TASK INSTRUCTIONS –
Shown below is a listing with pictures; reproduce exactly, and only, the lines between the ones containing "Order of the" and "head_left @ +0", inclusive, leaving the pictures out.

INFORMATION PROVIDED –
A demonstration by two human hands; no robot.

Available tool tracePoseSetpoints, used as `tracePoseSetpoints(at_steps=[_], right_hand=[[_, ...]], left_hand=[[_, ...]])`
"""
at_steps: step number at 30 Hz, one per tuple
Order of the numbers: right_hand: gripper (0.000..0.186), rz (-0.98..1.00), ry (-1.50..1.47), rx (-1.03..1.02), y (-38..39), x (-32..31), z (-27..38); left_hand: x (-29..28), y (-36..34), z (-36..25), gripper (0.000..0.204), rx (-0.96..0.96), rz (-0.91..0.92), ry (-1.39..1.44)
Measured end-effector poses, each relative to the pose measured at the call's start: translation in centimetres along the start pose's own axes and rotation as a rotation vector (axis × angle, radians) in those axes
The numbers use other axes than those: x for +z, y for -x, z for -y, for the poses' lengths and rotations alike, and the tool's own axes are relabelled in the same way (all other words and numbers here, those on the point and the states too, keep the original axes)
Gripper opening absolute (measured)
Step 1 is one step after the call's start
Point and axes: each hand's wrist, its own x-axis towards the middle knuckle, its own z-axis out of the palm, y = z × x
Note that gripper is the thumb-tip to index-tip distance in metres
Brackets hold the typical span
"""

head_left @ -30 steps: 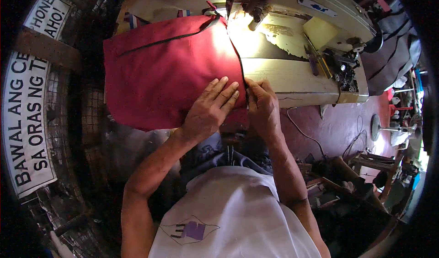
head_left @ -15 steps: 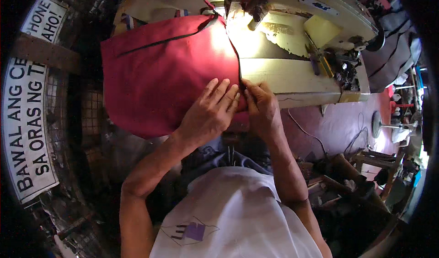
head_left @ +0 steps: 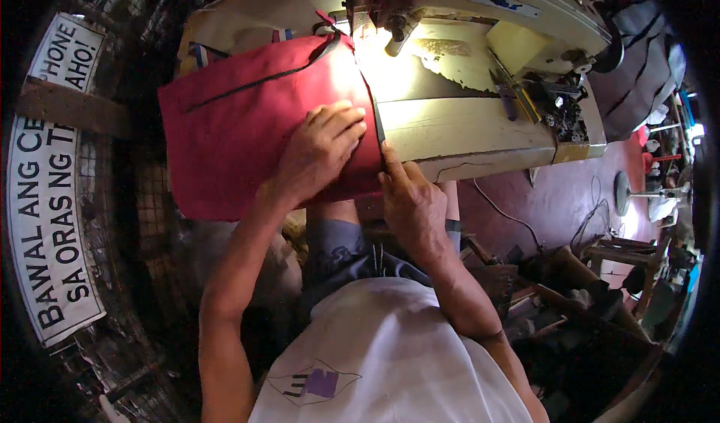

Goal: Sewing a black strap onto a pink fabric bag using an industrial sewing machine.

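Red fabric panel [head_left: 255, 134] with a black zip line, spread across the left half of the sewing machine bed [head_left: 480, 127] and overhanging its near edge. Left hand [head_left: 319, 153] lies flat on the cloth, fingers spread wide, pressing it down. Right hand [head_left: 409, 198] at the panel's right edge near the bed's front edge, fingers drawn narrow, apparently pinching the black-trimmed hem, though the grip is partly hidden. The far corner sits under the needle head [head_left: 375, 3]. Good practice: keep the edge taut, straight and evenly fed, fingertips clear of the needle
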Motion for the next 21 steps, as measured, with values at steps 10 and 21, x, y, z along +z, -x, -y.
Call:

SOLUTION –
Order of the numbers: right_hand: gripper (0.000..0.186), rz (-0.98..1.00), ry (-1.50..1.47), rx (-1.03..1.02), y (-38..39), x (-32..31), z (-27..38); left_hand: x (-29..28), y (-36..34), z (-36..25), gripper (0.000..0.204), rx (-0.96..0.96), rz (-0.91..0.92), ry (-1.39..1.44)
Measured end-effector poses, each relative to the pose measured at the call's start: translation in centimetres along the start pose's own axes and rotation as a rotation vector (axis × angle, radians) in those axes
The numbers use other axes than those: x for +z, y for -x, z for -y, for the poses' lengths and rotations alike, and the tool's own axes are relabelled in the same way (all other words and numbers here, those on the point and the states too, keep the original axes)
Gripper opening absolute (measured)
Step 1 is one step after the call's start
Point and axes: each hand's wrist, its own x-axis towards the middle knuckle, its own z-axis out of the palm, y = z × x
Note that gripper is the thumb-tip to index-tip distance in metres
Brackets hold the typical span
"""

head_left @ -30 steps: 
head_left @ -15 steps: 
head_left @ +0 steps: 

This exercise has been fully answered.